Fino all’inizio del secolo scorso Fuorigrotta era tutta verde, abitata da famiglie di contadini.
Era un luogo alquanto malfamato, rifugio di latitanti e chi vi accedeva attraverso la Canzanella (l’attuale Via Caravaggio) lo faceva col cuore in gola perchè continue erano le aggressioni alle quali il Fascismo, con le maniere forti, mise fine.
La spiaggia di Coroglio era un paradiso in terra, affacciata su un mare limpidissimo, meta di villeggiatura delle famiglie borghesi, che avevano le loro villette a Bagnoli (inclusi i miei nonni, i quali possedevano un palazzetto in Via Ilioneo, che ancora esiste, trasformato in un condominio di sottoproletari).
Erano ancora lontani i tempi dell’Ilva, che rappresentò a lungo il fiore all’occhiello della siderurgia italiana e collaborò alla formazione di una classe operaia consapevole, per diventare poi Italsider e, crollato il mercato, una roccaforte comunista, che ha divorato migliaia di miliardi allo Stato, ha inquinato il mare e l’ambiente, per trasformarsi infine in quel mostro ecologico inamovibile, per le beghe dei politici, che grida vendetta a Dio, perché preclude ogni progetto di rinascita della città, mentre potrebbe trasformarsi in un grande porto turistico con alle spalle alberghi di lusso e, semmai, anche un casinò che, attirando una ricca clientela internazionale, procurerebbe benessere e posti di lavoro.
Ed arriviamo al fatidico 6 maggio 1936, quando Mussolini, dal balcone-pulpito di Piazza Venezia, ad una folla accorsa ad osannarlo, annuncia trionfante, “Al di là dei Monti, al di là dei Mari, al di là degli Oceani”, la fine della guerra di colonizzazione ed il “ritorno dell’Impero sui colli fatali di Roma”.

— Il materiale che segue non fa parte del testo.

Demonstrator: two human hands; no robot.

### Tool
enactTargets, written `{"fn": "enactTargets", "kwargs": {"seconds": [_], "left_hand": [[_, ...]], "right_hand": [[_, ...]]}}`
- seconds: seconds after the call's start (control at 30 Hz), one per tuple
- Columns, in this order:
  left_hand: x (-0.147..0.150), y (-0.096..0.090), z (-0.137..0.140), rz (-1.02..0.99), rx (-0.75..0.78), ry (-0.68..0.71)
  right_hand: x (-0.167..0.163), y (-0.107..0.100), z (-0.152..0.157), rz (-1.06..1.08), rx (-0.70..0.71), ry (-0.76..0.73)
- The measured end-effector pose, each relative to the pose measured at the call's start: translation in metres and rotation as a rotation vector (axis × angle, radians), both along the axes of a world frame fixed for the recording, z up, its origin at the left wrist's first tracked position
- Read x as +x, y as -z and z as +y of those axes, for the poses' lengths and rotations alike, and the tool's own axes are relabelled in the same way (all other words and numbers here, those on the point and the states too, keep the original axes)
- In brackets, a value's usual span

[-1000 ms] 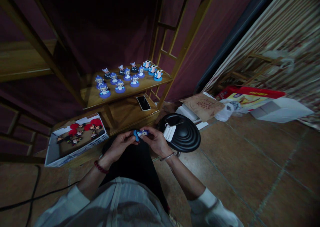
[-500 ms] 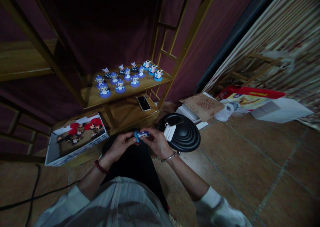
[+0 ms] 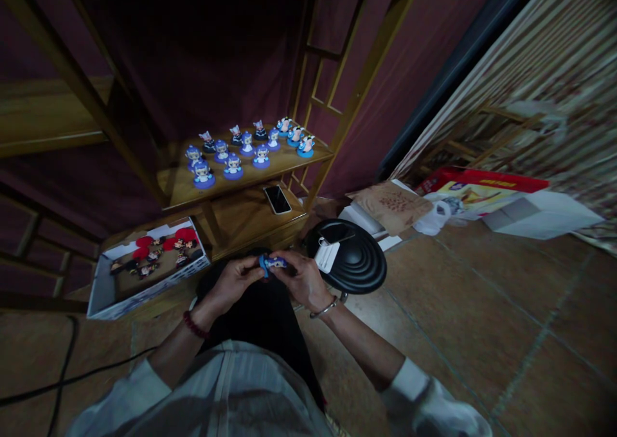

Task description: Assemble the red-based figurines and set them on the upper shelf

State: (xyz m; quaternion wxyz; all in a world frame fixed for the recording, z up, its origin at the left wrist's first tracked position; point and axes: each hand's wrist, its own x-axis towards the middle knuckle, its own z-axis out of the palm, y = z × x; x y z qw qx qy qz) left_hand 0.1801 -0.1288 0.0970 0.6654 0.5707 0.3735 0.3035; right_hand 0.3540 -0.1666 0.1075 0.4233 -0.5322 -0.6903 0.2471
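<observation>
Above my lap I hold a small figurine [image 3: 276, 263] with purple hair, lying sideways between both hands. My left hand [image 3: 234, 280] is closed on its blue base [image 3: 263, 265]. The fingers of my right hand [image 3: 303, 276] pinch the purple-haired head end. On the wooden shelf [image 3: 183, 193] in front stand several similar purple-haired figurines [image 3: 233, 166] on purple bases. Behind them are dark-based figurines [image 3: 236, 135], and at the right end blue-based ones [image 3: 305, 146]. Left of my hands, a white open box [image 3: 103, 295] holds several red and black figurines [image 3: 153, 254].
A phone [image 3: 277, 199] lies on the lower shelf. Right of my hands is a round black stool [image 3: 359, 257] with a white tag [image 3: 328, 256] and a dark flat object [image 3: 336, 233] on it. Cardboard [image 3: 393, 205] and a red-yellow box [image 3: 482, 189] lie on the tiled floor. Black cables [image 3: 72, 379] run at left.
Both hands stay almost in place, still on the figurine. My right-hand fingers have shifted slightly, and the figurine appears a little turned.
</observation>
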Motion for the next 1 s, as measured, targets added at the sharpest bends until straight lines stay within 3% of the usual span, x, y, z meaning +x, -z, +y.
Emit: {"fn": "enactTargets", "kwargs": {"seconds": [0.17,0.53,0.83,1.0], "left_hand": [[0.002,-0.001,0.0,0.013,0.052,-0.021],[0.002,-0.001,0.001,0.119,0.219,-0.027],[0.001,0.001,0.003,0.171,0.27,-0.054],[-0.001,0.004,0.004,0.157,0.252,-0.027]], "right_hand": [[-0.005,0.001,-0.001,0.03,-0.026,0.04],[-0.017,0.011,-0.003,0.241,-0.249,0.143],[-0.022,0.019,0.003,0.301,-0.283,0.224],[-0.021,0.012,0.002,0.259,-0.246,0.163]]}}
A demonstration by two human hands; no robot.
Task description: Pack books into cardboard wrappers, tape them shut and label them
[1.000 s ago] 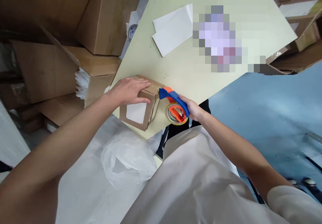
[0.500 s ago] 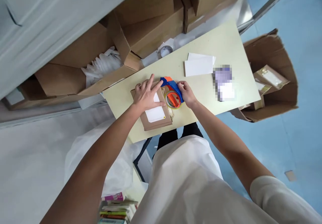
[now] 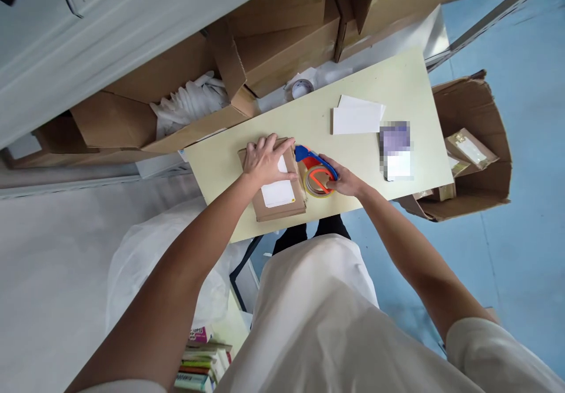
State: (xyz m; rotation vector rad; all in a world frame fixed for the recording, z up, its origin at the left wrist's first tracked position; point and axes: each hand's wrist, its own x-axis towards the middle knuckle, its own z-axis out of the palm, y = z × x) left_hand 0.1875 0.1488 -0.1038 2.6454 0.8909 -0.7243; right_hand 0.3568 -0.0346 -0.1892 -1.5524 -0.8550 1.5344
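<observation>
A worker in a white shirt [image 3: 318, 310] stands at a pale yellow table [image 3: 309, 116], both bare arms stretched over a cardboard box [image 3: 285, 211] lying flat near the table's edge. With that box as the clock's center, the left hand [image 3: 265, 162] rests palm down across its 12 o'clock side, fingers spread wide and thumb stretched out, pressing on the cardboard without gripping it. A white label [image 3: 278, 194] shows below the palm. At 3 o'clock, the right hand [image 3: 345, 180] has its fingers curled around a blue-and-orange tape dispenser [image 3: 320, 162]; its blue nose sits at the box's edge, though contact cannot be made out. Books [image 3: 196, 369] are stacked at 7 o'clock. White sheets [image 3: 356, 120] overlap at 2 o'clock, next to a purple-and-white object [image 3: 397, 146] obscured by pixelation. Beyond the table, a roll of tape [image 3: 302, 89] lies toward 1 o'clock, an open carton of white material [image 3: 189, 105] stands between 10 and 11, and another carton [image 3: 503, 163] holds taped parcels [image 3: 471, 147] at 3.
</observation>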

Un anno dopo stabilisce la creazione di un grandioso complesso per ospitare ogni tre anni una mostra delle “Terre Italiane d’Oltremare” non a Palermo, non a Bari, non a Genova, bensì a Napoli, centro del Mediterraneo, ed in meno di due anni, lì dove erano vecchi casali agricoli, sorgerà la Mostra D’Oltremare, un polo di grande attrazione turistica e commerciale.
Dopo le triennali di Mussolini vi furono quelle repubblicane. All’architetto Carlo Cocchia fu affidato il compito di dare una nuova identità alla struttura ed il 9 giugno 1952 il presidente Einaudi inaugurò la prima triennale della nuova epoca dedicata al “Lavoro Italiano nel Mondo”.
La Mostra d’Oltremare, uno degli ultimi grandi lavori pubblici della Napoli moderna, rappresentò il canto del cigno dell’imprenditoria artistica meridionale.
Fu l’atto finale del decennio d’oro dell’architettura e dell’urbanistica a Napoli, che vide sorgere gli ospedali collinari “XXIII marzo” ed il sanatorio “Principe di Piemonte” (poi ribattezzati “Cardarelli” e “Monaldi”), il nuovo Rione Carità (con i palazzi delle Poste, delle Finanze, della Provincia, della Questura, del Banco di Napoli), le strade panoramiche di Posillipo, la stazione di Mergellina e la stazione marittima, l’Istituto dei Motori fino ad arrivare al Collegio Ciano, che diverrà la sede della Nato ad Agnano.
La triennale delle Terre d’Oltremare era suddivisa in tre padiglioni indipendenti, ognuno dei quali illustrava le caratteristiche geografiche delle zone conquistate e le opere di valorizzazione industriale messe in atto dall’Italia. Vennero impegnati 120 artisti che realizzarono sculture, mosaici e tappeti di ceramica.
Vi erano anche dei leoni berberi, divisi dai visitatori da un profondo fossato, che dava l’impressione di essere a stretto contatto con quei felini stupendi. Nel padiglione della Libia si gustava un ottimo caffè turco, mentre si poteva ammirare una splendida libica che danzava a seni nudi.
Erano i tempi in cui il pubblico affollava i cinema per godere dei seni di Clara Calamai, che comparivano per cinque secondi.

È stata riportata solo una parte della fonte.